**GIVEN RECORDS**
----
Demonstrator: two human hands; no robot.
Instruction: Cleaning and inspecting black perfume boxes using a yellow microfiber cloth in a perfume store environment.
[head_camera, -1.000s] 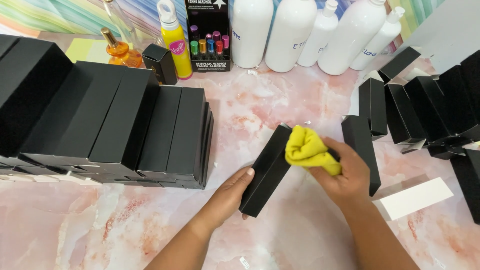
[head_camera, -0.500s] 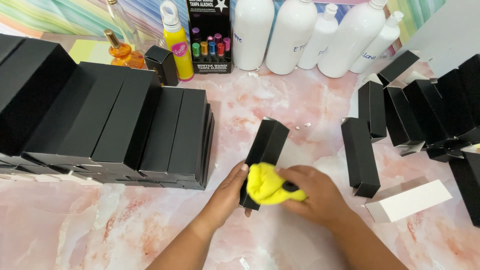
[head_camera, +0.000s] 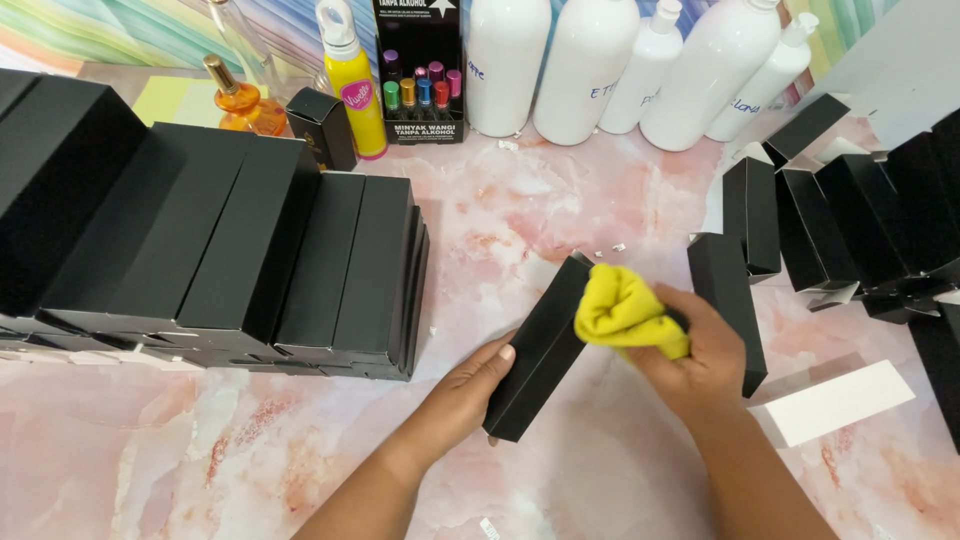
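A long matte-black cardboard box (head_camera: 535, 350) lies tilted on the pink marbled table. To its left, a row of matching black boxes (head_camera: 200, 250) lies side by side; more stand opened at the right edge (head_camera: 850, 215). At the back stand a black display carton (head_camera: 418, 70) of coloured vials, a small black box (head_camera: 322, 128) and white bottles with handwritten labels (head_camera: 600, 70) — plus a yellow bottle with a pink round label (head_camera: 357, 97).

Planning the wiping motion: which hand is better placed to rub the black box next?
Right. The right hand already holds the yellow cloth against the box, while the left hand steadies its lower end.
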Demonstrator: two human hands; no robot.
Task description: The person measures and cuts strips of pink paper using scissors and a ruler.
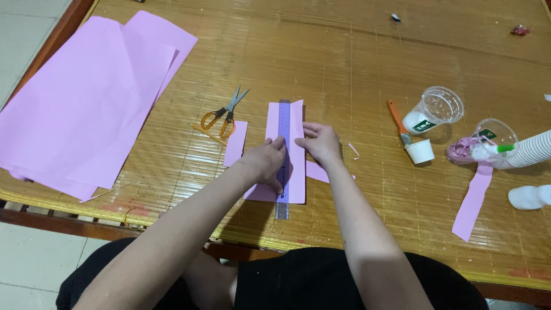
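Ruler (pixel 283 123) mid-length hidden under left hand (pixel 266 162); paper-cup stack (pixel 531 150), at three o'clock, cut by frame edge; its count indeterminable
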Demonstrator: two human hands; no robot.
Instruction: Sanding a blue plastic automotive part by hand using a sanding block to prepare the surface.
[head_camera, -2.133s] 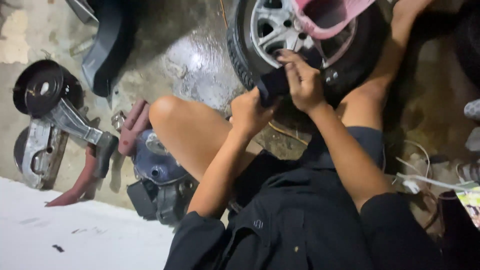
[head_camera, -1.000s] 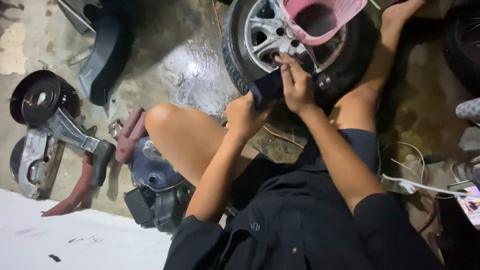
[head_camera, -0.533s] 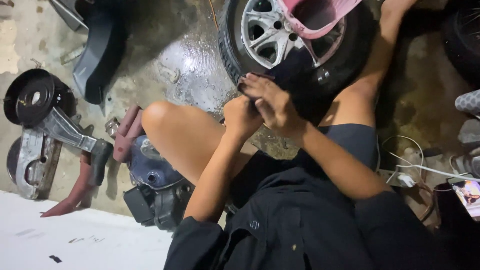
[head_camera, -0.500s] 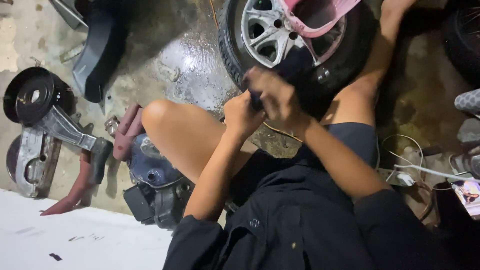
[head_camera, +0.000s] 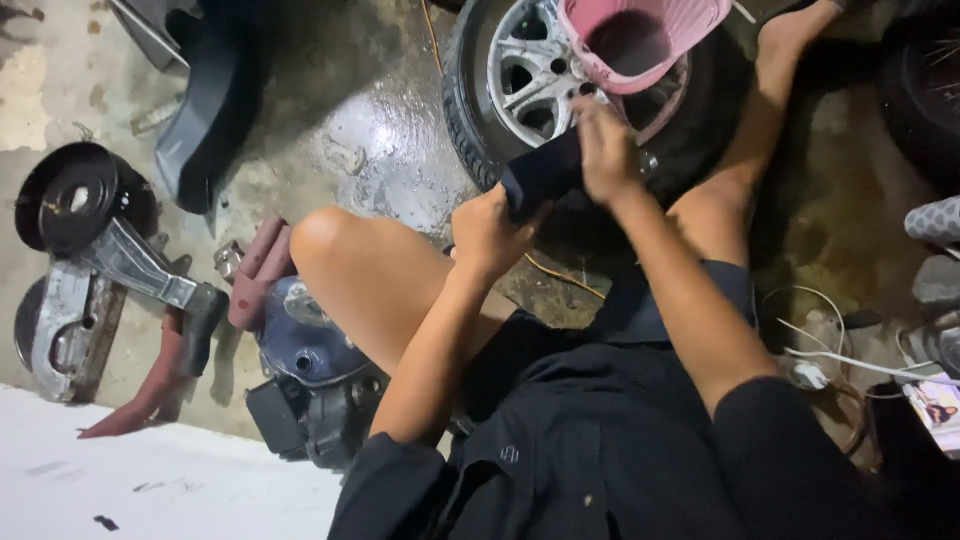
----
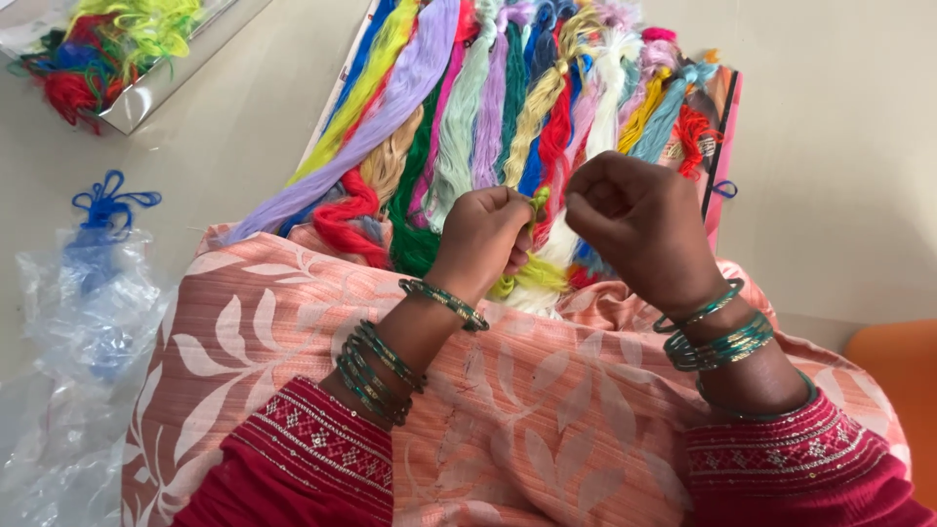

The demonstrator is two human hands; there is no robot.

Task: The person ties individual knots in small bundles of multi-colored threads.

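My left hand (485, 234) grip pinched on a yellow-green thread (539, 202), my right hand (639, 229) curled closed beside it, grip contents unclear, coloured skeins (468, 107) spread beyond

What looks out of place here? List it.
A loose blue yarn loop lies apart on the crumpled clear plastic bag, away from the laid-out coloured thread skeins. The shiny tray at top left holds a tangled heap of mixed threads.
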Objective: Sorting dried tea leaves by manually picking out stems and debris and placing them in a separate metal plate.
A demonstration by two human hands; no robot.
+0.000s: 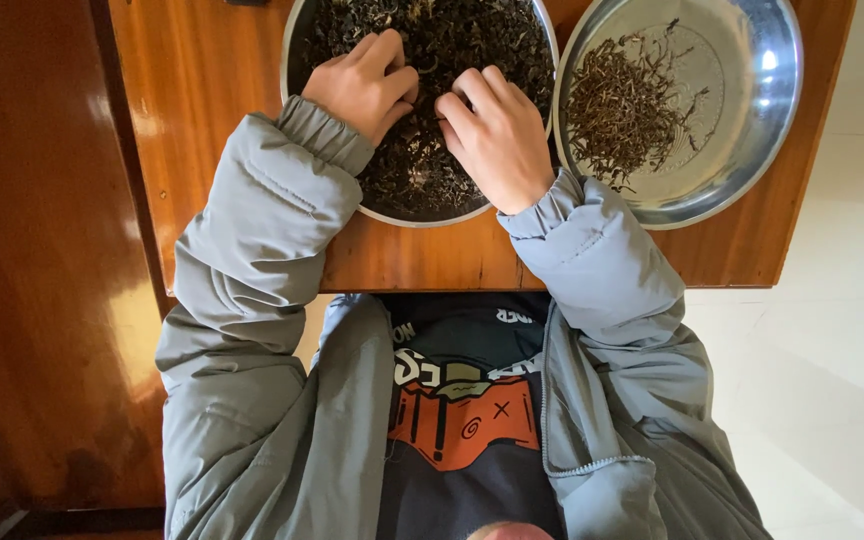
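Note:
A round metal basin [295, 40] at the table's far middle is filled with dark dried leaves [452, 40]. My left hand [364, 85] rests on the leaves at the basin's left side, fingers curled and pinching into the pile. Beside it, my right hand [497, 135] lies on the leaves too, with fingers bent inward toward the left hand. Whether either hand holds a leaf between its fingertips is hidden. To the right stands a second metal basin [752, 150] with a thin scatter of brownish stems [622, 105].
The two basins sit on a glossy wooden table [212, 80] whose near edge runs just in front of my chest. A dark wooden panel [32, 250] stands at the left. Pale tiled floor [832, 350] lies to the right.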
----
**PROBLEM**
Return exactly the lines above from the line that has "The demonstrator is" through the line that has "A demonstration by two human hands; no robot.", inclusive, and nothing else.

**ANSWER SPACE**
The demonstrator is two human hands; there is no robot.

Task: The person ties individual knots in small bundles of multi-colored threads.

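My left hand (485, 234) grip pinched on a yellow-green thread (539, 202), my right hand (639, 229) curled closed beside it, grip contents unclear, coloured skeins (468, 107) spread beyond

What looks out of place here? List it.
A loose blue yarn loop lies apart on the crumpled clear plastic bag, away from the laid-out coloured thread skeins. The shiny tray at top left holds a tangled heap of mixed threads.
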Objective: Sorting dried tea leaves by manually picking out stems and debris and placing them in a separate metal plate.
A demonstration by two human hands; no robot.

No other output belongs with this exercise.